Le 26 avril, nous avions levé l’ancre à Halifax en direction des Açores, et le Sedna IV a parcouru bravement 3024 km, une vague à la fois, à une vitesse moyenne de huit nœuds (ou près de 15 km/h). Pour atteindre ces îles portugaises, foisonnantes de vie marine, il y a un prix à payer : huit jours de traversée avec des vents de 40 nœuds sans relâche et une houle soutenue qui dépassait les trois mètres par endroit… Rapidement, nous avons compris l’expression « se faire le pied marin ».

Lors de ces traversées, chacun d’entre nous doit faire un quart de navigation de deux heures, la nuit, pour aider aux officiers du navire ou tout simplement pour les secouer lorsqu’ils s’endorment ! La vigie consiste principalement à garder un œil attentif aux éléments extérieurs, i.e. trafic maritime, glaces, brouillard, pluie, obstacles en tout genre, vaisseaux extraterrestres ( !) qui pourraient heurter le bateau ou affecter la navigation.
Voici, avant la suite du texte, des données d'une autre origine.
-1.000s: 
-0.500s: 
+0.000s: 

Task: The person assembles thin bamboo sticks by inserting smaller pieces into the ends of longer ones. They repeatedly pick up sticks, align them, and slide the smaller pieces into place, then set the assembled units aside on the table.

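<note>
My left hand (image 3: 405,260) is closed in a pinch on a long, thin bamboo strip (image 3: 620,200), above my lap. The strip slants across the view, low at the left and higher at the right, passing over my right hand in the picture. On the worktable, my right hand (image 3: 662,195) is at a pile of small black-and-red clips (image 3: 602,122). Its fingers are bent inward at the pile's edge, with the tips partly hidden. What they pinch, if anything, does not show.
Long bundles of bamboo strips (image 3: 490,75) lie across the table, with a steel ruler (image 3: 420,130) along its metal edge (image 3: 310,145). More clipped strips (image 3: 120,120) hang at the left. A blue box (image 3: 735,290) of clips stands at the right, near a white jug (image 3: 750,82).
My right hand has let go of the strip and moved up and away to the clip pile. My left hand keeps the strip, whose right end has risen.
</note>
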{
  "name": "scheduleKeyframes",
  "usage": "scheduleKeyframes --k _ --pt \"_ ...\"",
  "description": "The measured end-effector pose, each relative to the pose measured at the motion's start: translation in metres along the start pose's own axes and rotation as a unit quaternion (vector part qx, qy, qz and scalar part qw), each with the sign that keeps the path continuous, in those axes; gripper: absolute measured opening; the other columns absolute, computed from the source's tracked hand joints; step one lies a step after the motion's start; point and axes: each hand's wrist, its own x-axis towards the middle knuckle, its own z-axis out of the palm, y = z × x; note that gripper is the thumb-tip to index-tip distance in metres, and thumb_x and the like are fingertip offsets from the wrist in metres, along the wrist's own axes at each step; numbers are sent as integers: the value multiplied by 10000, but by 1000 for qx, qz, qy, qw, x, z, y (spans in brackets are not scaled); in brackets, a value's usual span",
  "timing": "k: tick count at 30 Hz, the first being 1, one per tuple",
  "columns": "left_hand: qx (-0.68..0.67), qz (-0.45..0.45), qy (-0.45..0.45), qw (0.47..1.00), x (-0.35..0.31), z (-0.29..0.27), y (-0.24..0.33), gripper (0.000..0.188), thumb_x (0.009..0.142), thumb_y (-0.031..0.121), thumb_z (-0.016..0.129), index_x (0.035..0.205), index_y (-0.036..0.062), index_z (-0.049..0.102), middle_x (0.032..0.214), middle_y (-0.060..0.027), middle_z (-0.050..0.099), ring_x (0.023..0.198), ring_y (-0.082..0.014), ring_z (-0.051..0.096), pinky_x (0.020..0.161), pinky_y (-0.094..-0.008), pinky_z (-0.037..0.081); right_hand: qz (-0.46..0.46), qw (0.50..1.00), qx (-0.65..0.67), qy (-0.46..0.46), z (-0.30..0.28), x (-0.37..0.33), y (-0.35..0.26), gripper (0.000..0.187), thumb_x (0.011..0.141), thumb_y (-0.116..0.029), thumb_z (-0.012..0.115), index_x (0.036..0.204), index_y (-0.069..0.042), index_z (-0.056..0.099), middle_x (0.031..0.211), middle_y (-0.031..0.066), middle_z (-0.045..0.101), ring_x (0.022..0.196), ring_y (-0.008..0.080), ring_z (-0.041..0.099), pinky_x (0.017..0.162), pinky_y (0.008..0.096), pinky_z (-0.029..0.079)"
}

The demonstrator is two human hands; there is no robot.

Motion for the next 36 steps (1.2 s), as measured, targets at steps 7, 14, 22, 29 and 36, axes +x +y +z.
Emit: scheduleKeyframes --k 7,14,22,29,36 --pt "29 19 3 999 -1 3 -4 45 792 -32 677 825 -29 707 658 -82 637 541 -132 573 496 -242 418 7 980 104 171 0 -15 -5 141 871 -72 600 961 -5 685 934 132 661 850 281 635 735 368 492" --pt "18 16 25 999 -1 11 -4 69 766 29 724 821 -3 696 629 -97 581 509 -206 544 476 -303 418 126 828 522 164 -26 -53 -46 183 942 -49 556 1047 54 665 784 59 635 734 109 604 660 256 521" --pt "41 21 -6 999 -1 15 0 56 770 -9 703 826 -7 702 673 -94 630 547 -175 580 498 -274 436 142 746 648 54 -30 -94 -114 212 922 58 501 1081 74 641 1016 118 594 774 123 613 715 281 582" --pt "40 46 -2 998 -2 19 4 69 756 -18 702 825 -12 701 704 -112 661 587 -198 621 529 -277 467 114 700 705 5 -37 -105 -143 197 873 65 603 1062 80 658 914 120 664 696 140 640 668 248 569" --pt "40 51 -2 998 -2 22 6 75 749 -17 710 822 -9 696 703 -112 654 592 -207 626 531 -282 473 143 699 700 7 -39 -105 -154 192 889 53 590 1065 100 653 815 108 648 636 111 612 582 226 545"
Il nous faut aussi faire des rondes de sécurité afin de s’assurer que tout fonctionne rondement, puisque les officiers sont confinés à la timonerie et s’occupent de la navigation. Nous sommes des « yeux » supplémentaires, ce qui est un travail d’une importance capitale.
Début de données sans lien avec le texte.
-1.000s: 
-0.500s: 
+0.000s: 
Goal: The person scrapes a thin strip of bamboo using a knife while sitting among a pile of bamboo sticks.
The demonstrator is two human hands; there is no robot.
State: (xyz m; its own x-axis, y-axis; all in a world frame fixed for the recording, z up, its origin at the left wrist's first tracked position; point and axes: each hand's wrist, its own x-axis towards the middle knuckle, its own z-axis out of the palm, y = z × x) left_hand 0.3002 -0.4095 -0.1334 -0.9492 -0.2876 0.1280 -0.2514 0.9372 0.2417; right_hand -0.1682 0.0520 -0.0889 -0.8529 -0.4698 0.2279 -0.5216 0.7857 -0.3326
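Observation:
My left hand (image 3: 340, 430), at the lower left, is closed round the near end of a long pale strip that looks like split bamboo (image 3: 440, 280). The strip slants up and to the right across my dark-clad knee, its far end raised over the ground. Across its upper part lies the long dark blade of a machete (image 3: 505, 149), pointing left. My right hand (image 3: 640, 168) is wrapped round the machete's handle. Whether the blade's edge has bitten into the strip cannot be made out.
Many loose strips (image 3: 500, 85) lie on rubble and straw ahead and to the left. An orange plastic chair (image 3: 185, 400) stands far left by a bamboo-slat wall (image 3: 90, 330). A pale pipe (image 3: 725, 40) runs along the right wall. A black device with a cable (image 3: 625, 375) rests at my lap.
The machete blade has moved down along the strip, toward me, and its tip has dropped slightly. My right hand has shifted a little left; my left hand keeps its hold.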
Ces quarts de nuit sont un moment privilégié, intime, avec eux, dans l’obscurité de la timonerie, où les seuls bruits extérieurs proviennent des vagues et des cliquetis du pilote automatique. Il y a peu d’appels radio au milieu de l’océan, le trafic maritime est plutôt tranquille et ce n’est qu’en se rapprochant des côtes que la présence des autres navires commence se fait sentir.
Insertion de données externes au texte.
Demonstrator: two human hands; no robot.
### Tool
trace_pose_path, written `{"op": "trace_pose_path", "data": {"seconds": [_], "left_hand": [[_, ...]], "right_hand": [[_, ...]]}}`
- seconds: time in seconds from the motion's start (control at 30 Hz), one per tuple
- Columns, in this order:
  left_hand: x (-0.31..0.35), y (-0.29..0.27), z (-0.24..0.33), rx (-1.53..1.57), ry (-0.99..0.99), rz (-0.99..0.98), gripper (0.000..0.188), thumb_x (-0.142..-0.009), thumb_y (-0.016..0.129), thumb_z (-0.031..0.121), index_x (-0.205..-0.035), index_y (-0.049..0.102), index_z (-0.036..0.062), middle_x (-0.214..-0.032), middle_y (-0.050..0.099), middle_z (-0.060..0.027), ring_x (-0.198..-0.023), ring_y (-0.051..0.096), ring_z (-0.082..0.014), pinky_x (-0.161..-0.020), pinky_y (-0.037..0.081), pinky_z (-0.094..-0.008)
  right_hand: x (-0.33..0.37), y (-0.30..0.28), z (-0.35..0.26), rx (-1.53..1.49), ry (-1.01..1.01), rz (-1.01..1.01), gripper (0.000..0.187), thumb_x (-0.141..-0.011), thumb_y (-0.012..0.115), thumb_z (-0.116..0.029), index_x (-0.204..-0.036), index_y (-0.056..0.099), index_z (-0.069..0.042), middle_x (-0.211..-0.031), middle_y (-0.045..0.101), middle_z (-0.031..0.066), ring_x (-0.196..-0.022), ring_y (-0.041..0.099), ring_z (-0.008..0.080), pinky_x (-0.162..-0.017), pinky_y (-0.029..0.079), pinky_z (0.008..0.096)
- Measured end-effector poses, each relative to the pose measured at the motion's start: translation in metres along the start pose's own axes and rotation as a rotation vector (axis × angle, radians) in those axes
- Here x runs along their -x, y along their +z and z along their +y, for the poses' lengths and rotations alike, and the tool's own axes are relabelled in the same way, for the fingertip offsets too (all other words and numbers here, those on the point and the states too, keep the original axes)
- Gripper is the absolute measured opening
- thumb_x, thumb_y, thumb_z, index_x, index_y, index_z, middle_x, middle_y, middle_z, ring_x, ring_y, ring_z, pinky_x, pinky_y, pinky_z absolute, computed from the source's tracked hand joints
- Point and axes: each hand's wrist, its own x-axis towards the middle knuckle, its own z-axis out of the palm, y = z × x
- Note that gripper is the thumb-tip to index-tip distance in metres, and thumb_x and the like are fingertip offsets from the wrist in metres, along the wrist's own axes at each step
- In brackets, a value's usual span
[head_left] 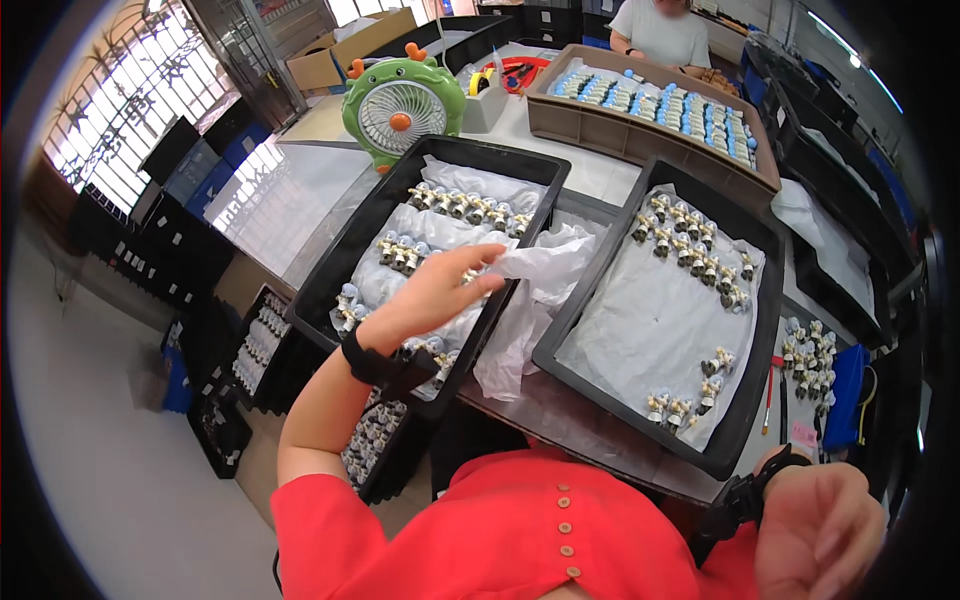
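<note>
My left hand [446,284] reaches across the left black tray [553,181], pinching the edge of a crumpled white tissue sheet [545,262] between thumb and fingers. The sheet drapes down between this tray and the right black tray [549,349]. Rows of small figurines [462,204] with pale blue tops and dark bases lie on paper in the left tray. More figurines [690,240] line the far and right sides of the paper-lined right tray. My right hand [822,525] is at the lower right, fingers loosely bent apart, with nothing visible in it.
A green animal-shaped fan [400,112] stands behind the left tray. Farther back, a brown crate [640,122] holds blue-and-white pieces, with another person [660,35] behind it. Loose figurines [808,362], brushes [769,400] and a blue bin [848,395] are at right. Stacked trays [262,340] stand lower left.
</note>
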Motion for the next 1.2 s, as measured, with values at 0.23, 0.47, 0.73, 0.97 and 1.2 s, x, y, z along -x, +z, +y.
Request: {"op": "trace_pose_path", "data": {"seconds": [0.23,0.47,0.73,0.97,1.2], "left_hand": [[-0.066,-0.049,-0.101,-0.392,-0.160,0.288,0.027,-0.082,0.059,0.012,-0.107,0.064,0.0033,-0.096,0.068,-0.0147,-0.087,0.066,-0.0240,-0.079,0.050,-0.0322],[-0.128,-0.028,-0.149,-0.745,-0.128,0.080,0.026,-0.079,0.060,0.012,-0.104,0.066,0.0059,-0.103,0.064,-0.0182,-0.097,0.060,-0.0330,-0.087,0.046,-0.0395],[-0.109,-0.042,-0.140,-0.636,0.003,0.074,0.032,-0.078,0.061,0.013,-0.109,0.063,0.0059,-0.107,0.061,-0.0171,-0.100,0.057,-0.0336,-0.089,0.045,-0.0403],[-0.017,-0.067,-0.016,-0.270,0.024,0.163,0.033,-0.084,0.061,0.010,-0.117,0.059,0.0060,-0.108,0.063,-0.0112,-0.092,0.059,-0.0201,-0.084,0.045,-0.0313],[0.088,-0.024,-0.012,-0.237,-0.104,0.055,0.029,-0.082,0.060,0.005,-0.111,0.062,0.0045,-0.110,0.062,-0.0139,-0.101,0.060,-0.0290,-0.087,0.046,-0.0334]], "right_hand": [[0.062,0.015,0.055,0.390,0.493,0.062,0.025,-0.070,0.061,0.010,-0.090,0.065,-0.006,-0.085,0.064,0.0085,-0.069,0.061,0.0211,-0.057,0.045,0.0287],[0.103,0.022,0.098,0.320,0.801,-0.033,0.026,-0.070,0.063,0.009,-0.092,0.066,-0.005,-0.076,0.064,0.0069,-0.065,0.061,0.0194,-0.058,0.047,0.0280],[0.113,0.027,0.108,0.085,1.183,-0.078,0.015,-0.079,0.062,0.002,-0.092,0.066,-0.003,-0.080,0.066,0.0102,-0.071,0.064,0.0203,-0.065,0.049,0.0271],[0.121,0.031,0.105,0.101,1.215,-0.163,0.014,-0.078,0.064,0.001,-0.092,0.067,-0.002,-0.081,0.066,0.0101,-0.071,0.064,0.0204,-0.065,0.049,0.0272],[0.114,0.033,0.101,0.104,1.252,-0.168,0.013,-0.078,0.065,0.001,-0.091,0.067,-0.001,-0.080,0.066,0.0094,-0.070,0.064,0.0176,-0.064,0.049,0.0259]]}}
Dans cette ambiance feutrée (et un peu endormie, avoue-le) nous apprenons les rudiments de la navigation. Les nombreux boutons, chiffres et écrans nous semblent un peu moins étrangers qu’à notre départ. Nous devons apprendre les bases de la sécurité maritime.

On ressent une certaine fierté à traverser, une fois dans sa vie, l’océan Atlantique. Quel sentiment étrange que de se lever un matin et voir autour de soi de l’eau, de l’eau et encore de l’eau, sans voir la terre ferme pendant des jours… Pour certains, ce serait l’équivalent de grimper une montagne célèbre. Dans la force des éléments naturels, quand le bateau bouge beaucoup, on se sent petits, à la merci des vents et notre manque d’expérience nous fait sentir vulnérables, même si on se sait en sécurité.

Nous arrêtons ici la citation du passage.